Todd Hobbs, the chief medical officer for North America at Novo Nordisk, knows diabetes from all angles: as a patient; as an endocrinologist (for ten years he ran a clinical practice focused on patients of all ages with diabetes); as an executive at a pharmaceutical company working to develop new treatments (he’s worked at Novo Nordisk since 2004); and as a parent (one of his six sons was diagnosed with type 1 at age five). We sat down at the American Diabetes Association’s Scientific Sessions in June, and talked about his personal experiences with diabetes, the medicines in the pipeline at Novo Nordisk, and his hopes for the future of diabetes treatment.

When were you diagnosed?

I was eighteen, I was a sophomore in college. Fortunately, my rebellious years were behind me. I wanted to be a physician anyway, and this solidified it. I was diagnosed when I did a physical for a job. And they said, “Do you have diabetes?” And I said, “I don’t think so.” But I had the classic symptoms: losing weight, going to the bathroom all the time. I went and saw my family physician who put me on a sulfonylurea, which is for type 2. I had a honeymoon phase for a while and my sugars were not bad, but I started looking into it and reading about it, and I said, “This is crazy. I’ve got type 1.”

So you were the one to figure it out.

Exactly. After I joined Novo Nordisk, I went back and met with the physician; we’d been family friends for a long time, and we sat and talked about it. He said, “You know, I’ve learned a lot; I probably should have just started you on insulin.” Primary care doctors don’t take care of type 1 diabetes generally.

You mean you should have been on insulin to preserve your beta cell function?

Yes, because sulfonylureas are not preserving your beta cell function; they potentially speed up the destruction. Certainly my honeymoon phrase was kicking in, but with insulin I probably could have had a longer one.

How long did the honeymoon last?

A year and a half or so. My son Carter had a very long honeymoon too, almost two years. I think some of it depends on how early you catch it. If you have extensive beta cell injury and you go into DKA, I think you have a shorter honeymoon. But if you catch it early and get on insulin right away, I think you can prevent some of the initial attack, and let the beta cells restore.

Are you and your son both on pumps? Are you both using CGMs?

I’m heavily involved in CGMs. I have the new Animas Vibe with the Dexcom CGM; it’s all contained. But instead of having the receiver, the data is all on your pump screen. But my son, I’ve really been trying to get him on a sensor, but he doesn’t want to wear something else. He’s ten, and not a big ten. He wears a pump, and I think this summer at diabetes camp we’re going to try to lean on him a little bit. It would be so much better and safer. But he will come around. He was that way with the pump. He didn’t want to go on the pump at first. For a couple years he did very well with injections, and then he met a friend who had a pump and thought it was cool, so then he wanted to go on the pump. He’s on an Animas too. Whatever pump Dad’s on, that’s the one he wanted to do.
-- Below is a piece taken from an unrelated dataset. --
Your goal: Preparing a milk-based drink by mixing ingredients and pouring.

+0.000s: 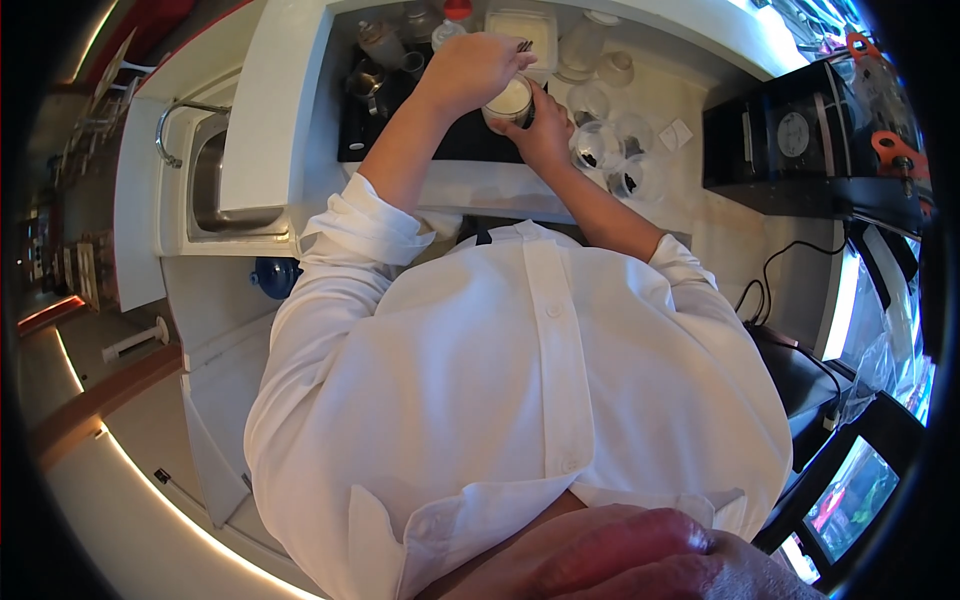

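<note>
The right hand (545, 130) is curled around a round, pale-topped cup (510, 98) above the black mat (470, 145) on the counter (685, 100), while the left hand (478, 72) bends over that cup's rim — whether it pinches anything, I cannot tell — and clear plastic cups (600, 145) stand just beside the right hand.

Small round cup (510, 102), pale cream across its top, seen from above: near upright, my right hand (547, 130) around its side, my left hand (472, 75) at its far rim, above a black surface (476, 142).
</note>
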`<control>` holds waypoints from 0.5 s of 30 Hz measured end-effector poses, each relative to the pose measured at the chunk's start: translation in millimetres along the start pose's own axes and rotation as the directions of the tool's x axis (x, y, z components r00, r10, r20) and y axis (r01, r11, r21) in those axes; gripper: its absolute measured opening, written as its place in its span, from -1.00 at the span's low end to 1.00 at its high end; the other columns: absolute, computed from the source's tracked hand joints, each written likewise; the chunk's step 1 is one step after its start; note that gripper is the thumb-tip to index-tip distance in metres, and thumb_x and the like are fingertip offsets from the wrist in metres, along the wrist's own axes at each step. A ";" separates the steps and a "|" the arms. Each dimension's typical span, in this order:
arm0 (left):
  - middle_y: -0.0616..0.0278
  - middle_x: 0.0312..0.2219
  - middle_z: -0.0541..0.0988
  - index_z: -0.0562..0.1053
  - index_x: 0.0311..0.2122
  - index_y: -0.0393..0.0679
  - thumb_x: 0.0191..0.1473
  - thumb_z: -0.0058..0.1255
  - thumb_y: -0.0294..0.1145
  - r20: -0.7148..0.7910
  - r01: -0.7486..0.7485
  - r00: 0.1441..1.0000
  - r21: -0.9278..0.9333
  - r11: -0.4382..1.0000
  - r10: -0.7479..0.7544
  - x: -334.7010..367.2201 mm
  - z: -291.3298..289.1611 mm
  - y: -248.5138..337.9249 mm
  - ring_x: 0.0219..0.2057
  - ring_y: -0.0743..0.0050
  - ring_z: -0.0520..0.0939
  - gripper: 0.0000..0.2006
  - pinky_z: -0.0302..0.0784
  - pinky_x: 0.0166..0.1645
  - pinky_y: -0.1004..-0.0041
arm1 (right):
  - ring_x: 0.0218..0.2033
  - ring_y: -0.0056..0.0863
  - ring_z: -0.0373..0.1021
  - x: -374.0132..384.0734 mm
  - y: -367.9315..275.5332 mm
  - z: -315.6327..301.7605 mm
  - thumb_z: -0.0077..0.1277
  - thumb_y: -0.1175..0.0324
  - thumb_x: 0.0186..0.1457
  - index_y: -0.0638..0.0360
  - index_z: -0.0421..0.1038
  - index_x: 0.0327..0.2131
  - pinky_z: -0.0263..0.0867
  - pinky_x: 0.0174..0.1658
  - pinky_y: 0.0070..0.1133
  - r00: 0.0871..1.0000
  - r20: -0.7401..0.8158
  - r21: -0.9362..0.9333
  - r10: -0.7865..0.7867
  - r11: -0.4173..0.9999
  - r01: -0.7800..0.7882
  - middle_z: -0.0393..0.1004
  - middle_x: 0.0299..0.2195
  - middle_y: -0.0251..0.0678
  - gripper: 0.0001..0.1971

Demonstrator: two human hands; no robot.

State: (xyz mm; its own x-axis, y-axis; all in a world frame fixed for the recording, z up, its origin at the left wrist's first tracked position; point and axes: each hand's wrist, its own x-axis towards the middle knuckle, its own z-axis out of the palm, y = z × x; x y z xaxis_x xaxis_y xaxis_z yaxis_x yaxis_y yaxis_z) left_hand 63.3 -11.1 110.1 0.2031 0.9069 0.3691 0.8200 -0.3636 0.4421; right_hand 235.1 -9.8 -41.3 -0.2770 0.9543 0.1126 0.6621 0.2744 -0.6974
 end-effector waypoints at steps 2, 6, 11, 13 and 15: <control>0.00 -0.40 0.71 0.67 -0.16 -0.17 0.40 0.08 -0.10 0.073 0.031 0.997 0.068 0.997 -0.036 4.7 0.3 2.0 -0.29 -0.14 0.74 -0.67 0.60 -0.19 0.06 | 0.32 0.08 0.32 0.9 3.8 -0.6 0.59 -0.13 -0.12 -0.18 0.30 0.45 0.13 0.35 0.02 1.000 -0.004 -0.005 0.007 1.000 -0.008 0.50 0.26 -0.15 0.06; 0.00 -0.40 0.71 0.67 -0.17 -0.17 0.39 0.10 -0.09 0.085 0.037 0.996 0.008 0.999 -0.038 0.9 1.3 -1.4 -0.28 -0.14 0.74 -0.67 0.60 -0.20 0.07 | 0.32 0.07 0.33 2.4 0.4 -0.8 0.59 -0.13 -0.12 -0.15 0.30 0.45 0.14 0.34 0.02 1.000 0.009 0.003 -0.003 1.000 0.003 0.50 0.25 -0.14 0.06; -0.01 -0.40 0.71 0.67 -0.19 -0.18 0.39 0.11 -0.08 0.153 -0.006 0.988 -0.003 1.000 0.007 4.3 3.5 3.8 -0.28 -0.15 0.74 -0.66 0.60 -0.20 0.06 | 0.32 0.06 0.32 -0.1 3.3 -0.5 0.59 -0.13 -0.11 -0.13 0.29 0.46 0.15 0.34 0.02 1.000 -0.015 -0.014 -0.022 1.000 0.022 0.50 0.24 -0.14 0.07; -0.01 -0.41 0.71 0.66 -0.19 -0.19 0.40 0.10 -0.07 -0.104 -0.058 0.993 -0.087 0.995 0.048 4.9 12.1 0.7 -0.28 -0.15 0.74 -0.65 0.59 -0.20 0.06 | 0.34 0.05 0.31 1.4 -1.6 -3.5 0.59 -0.13 -0.12 -0.15 0.28 0.46 0.16 0.33 0.01 1.000 0.027 -0.005 -0.005 1.000 0.005 0.48 0.26 -0.13 0.08; -0.01 -0.39 0.71 0.66 -0.16 -0.19 0.40 0.10 -0.07 0.003 0.009 1.000 -0.002 1.000 -0.009 1.7 1.2 0.9 -0.27 -0.14 0.74 -0.65 0.60 -0.19 0.06 | 0.34 0.05 0.31 0.6 -3.5 -2.8 0.59 -0.13 -0.12 -0.15 0.29 0.46 0.17 0.34 0.01 1.000 0.029 -0.020 0.002 1.000 -0.001 0.46 0.27 -0.13 0.08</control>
State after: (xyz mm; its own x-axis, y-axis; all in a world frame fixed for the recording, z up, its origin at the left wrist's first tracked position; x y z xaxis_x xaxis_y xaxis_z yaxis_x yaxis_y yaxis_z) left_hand 65.1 -9.7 110.2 0.1976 0.9107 0.3628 0.8204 -0.3562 0.4473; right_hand 234.5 -9.8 -36.8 -0.2960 0.9509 0.0908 0.6764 0.2758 -0.6829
It must be helpful for him to have someone else in the family who knows exactly what’s going on.

Yeah, it was an interesting situation. I’ve remarried, and he spends a lot of his time with my first wife. I was picking him up for the weekend, and just two weeks prior to that we had driven from Kentucky to Chicago for the weekend, and he never had to go to the bathroom during the car rides, so I know his sugars weren’t very high. Then it was Halloween, and I’m sure he ate a ton of candy. He wet the bed for the first time in a couple of years. So my ex-wife said, “You know, it’s probably nothing, but could you check his sugar since he wet the bed last night?” So we were pulling into my father’s house to pick him up for dinner, and I said, “Hey, Carter, let me see your finger for a second, I just want to see your sugar. And it was like 370. He didn’t even go to the hospital, I just called in a prescription of Levemir, got him a shot that night, got labs drawn, and set him up with the peds endo for Monday. He’s been phenomenal; he’s never resisted. I’m pretty laid back about a lot of things, and about diabetes in particular, and I think he saw that so he never gets stressed about it. His brothers help. We play games like guess what Carter’s blood sugar is. Whoever’s closest gets a dollar.

Yes, we’ve done the guessing game with our daughter, and it’s amazing how many times she’s within a couple of points of what her number is.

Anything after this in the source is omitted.